**EXERCISE:** Start at the line with "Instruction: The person" in the records below, stop at the line with "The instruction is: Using", and return every line in that span exactly, the two end lines included.
******************************
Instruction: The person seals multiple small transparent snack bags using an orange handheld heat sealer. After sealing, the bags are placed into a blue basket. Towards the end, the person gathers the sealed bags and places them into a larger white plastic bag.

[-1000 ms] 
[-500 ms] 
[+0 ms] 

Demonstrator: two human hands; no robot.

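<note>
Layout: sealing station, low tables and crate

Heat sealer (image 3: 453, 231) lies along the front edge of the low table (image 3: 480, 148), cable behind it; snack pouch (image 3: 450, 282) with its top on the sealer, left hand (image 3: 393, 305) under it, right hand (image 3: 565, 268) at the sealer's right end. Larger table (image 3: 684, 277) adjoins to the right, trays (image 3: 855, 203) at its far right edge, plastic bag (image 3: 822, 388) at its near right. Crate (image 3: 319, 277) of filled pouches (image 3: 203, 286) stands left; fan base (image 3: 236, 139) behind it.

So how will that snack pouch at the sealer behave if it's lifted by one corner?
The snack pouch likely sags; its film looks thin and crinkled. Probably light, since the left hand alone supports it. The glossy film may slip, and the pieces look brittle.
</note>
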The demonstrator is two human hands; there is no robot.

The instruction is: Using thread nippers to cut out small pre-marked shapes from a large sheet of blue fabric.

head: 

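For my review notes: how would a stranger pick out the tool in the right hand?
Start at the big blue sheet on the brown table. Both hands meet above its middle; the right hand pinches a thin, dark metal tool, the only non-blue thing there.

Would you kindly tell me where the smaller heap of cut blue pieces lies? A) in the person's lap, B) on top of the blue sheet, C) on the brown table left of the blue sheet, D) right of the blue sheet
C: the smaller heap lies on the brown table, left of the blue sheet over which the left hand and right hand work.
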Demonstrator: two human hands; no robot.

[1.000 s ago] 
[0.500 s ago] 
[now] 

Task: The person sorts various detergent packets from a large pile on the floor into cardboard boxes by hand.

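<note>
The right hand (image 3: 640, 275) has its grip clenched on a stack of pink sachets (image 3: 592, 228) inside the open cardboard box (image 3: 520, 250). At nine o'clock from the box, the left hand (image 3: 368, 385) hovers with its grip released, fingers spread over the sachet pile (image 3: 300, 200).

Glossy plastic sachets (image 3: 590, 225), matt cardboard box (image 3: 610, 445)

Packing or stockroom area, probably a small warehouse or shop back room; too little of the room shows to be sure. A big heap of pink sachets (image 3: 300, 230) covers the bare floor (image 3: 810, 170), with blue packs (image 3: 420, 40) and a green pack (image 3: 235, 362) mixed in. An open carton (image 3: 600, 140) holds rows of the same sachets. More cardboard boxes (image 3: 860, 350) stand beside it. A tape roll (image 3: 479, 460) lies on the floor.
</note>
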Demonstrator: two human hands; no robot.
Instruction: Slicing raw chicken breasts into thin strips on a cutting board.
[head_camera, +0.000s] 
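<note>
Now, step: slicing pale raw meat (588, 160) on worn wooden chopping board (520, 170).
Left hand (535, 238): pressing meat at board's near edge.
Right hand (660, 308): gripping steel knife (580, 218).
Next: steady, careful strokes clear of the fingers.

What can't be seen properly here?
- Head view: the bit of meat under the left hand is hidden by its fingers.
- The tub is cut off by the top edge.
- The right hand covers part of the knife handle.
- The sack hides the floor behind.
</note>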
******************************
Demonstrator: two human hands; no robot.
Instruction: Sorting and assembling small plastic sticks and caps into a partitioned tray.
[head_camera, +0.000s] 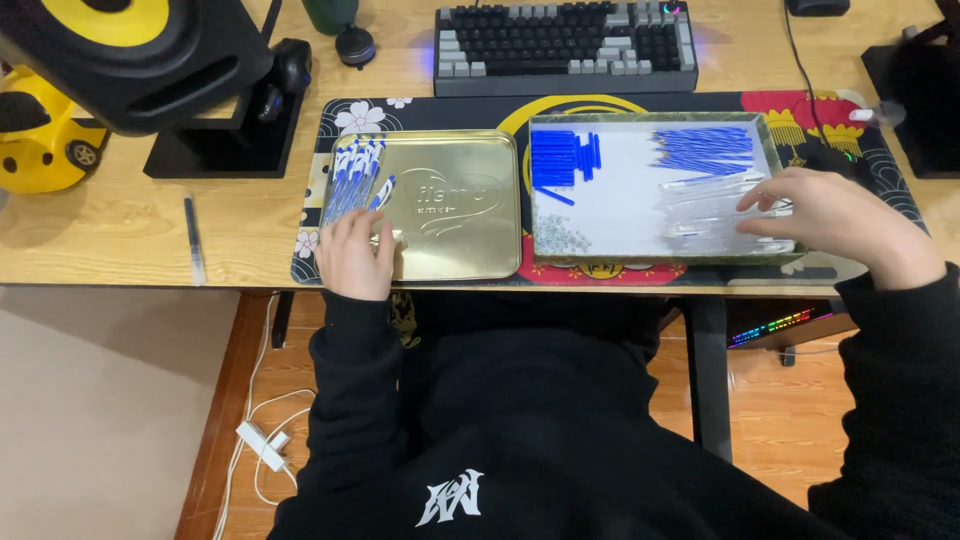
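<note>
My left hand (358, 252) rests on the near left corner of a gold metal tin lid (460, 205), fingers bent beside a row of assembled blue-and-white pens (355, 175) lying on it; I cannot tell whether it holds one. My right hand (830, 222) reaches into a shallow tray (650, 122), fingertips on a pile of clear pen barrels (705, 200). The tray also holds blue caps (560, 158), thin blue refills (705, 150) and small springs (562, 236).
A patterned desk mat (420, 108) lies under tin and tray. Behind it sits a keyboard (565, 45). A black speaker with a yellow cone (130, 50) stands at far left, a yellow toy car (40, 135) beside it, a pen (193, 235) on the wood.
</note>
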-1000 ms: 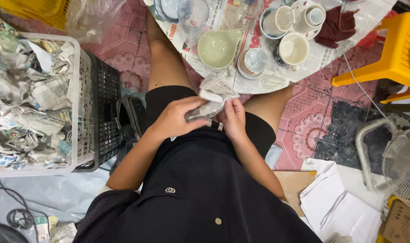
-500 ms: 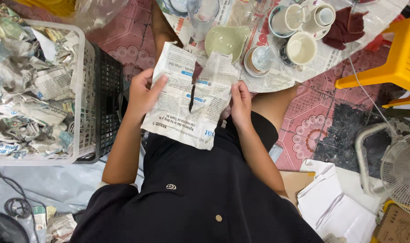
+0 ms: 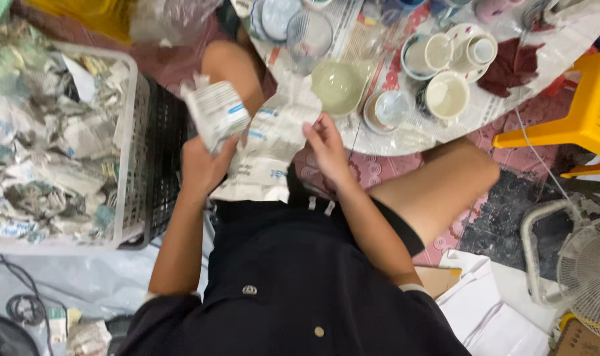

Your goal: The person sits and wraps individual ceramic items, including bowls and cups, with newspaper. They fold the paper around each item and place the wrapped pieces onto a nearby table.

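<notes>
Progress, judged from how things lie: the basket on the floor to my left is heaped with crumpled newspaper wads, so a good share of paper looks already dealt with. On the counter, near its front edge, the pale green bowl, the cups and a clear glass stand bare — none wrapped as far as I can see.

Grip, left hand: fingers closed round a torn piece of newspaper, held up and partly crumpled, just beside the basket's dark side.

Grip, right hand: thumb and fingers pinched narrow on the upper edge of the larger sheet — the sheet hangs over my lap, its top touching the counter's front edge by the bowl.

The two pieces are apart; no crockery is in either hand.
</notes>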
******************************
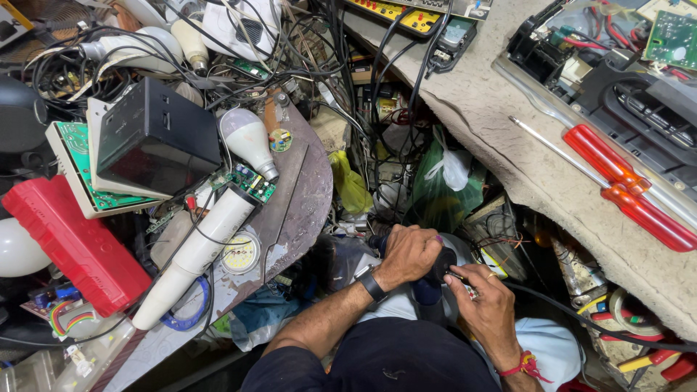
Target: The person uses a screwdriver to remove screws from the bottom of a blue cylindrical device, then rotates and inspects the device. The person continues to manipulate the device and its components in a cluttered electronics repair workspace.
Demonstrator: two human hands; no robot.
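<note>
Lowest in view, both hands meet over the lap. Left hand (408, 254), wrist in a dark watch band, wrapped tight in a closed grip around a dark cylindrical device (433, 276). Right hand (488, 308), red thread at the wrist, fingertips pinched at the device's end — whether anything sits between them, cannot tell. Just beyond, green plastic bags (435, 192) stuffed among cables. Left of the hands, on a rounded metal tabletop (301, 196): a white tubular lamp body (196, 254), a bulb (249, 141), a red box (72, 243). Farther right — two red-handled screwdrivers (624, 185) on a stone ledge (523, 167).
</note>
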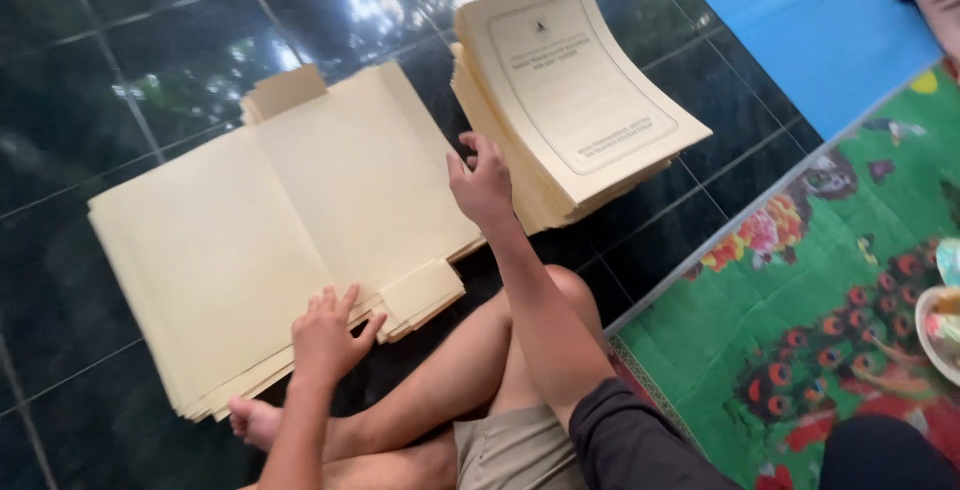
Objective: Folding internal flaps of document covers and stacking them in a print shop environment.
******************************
**SOLUTION FOR THIS EXERCISE:**
Instruction: The person seals multiple small transparent snack bags using an orange handheld heat sealer. After sealing, the bags are placed into a blue basket. Towards the end, the person gathers the sealed bags and places them into a larger white plastic bag.

[-1000 ms] 
[-500 ms] 
[+0 ms] 

Demonstrator: two human hands; no robot.

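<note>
Layout: sealing station, low tables and crate

Heat sealer (image 3: 453, 231) lies along the front edge of the low table (image 3: 480, 148), cable behind it; snack pouch (image 3: 450, 282) with its top on the sealer, left hand (image 3: 393, 305) under it, right hand (image 3: 565, 268) at the sealer's right end. Larger table (image 3: 684, 277) adjoins to the right, trays (image 3: 855, 203) at its far right edge, plastic bag (image 3: 822, 388) at its near right. Crate (image 3: 319, 277) of filled pouches (image 3: 203, 286) stands left; fan base (image 3: 236, 139) behind it.

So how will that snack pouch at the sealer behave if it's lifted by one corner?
The snack pouch likely sags; its film looks thin and crinkled. Probably light, since the left hand alone supports it. The glossy film may slip, and the pieces look brittle.
</note>
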The demonstrator is two human hands; there is no robot.

The instruction is: Using thread nippers to cut out small pre-marked shapes from a large sheet of blue fabric.

Work on this exercise is now complete.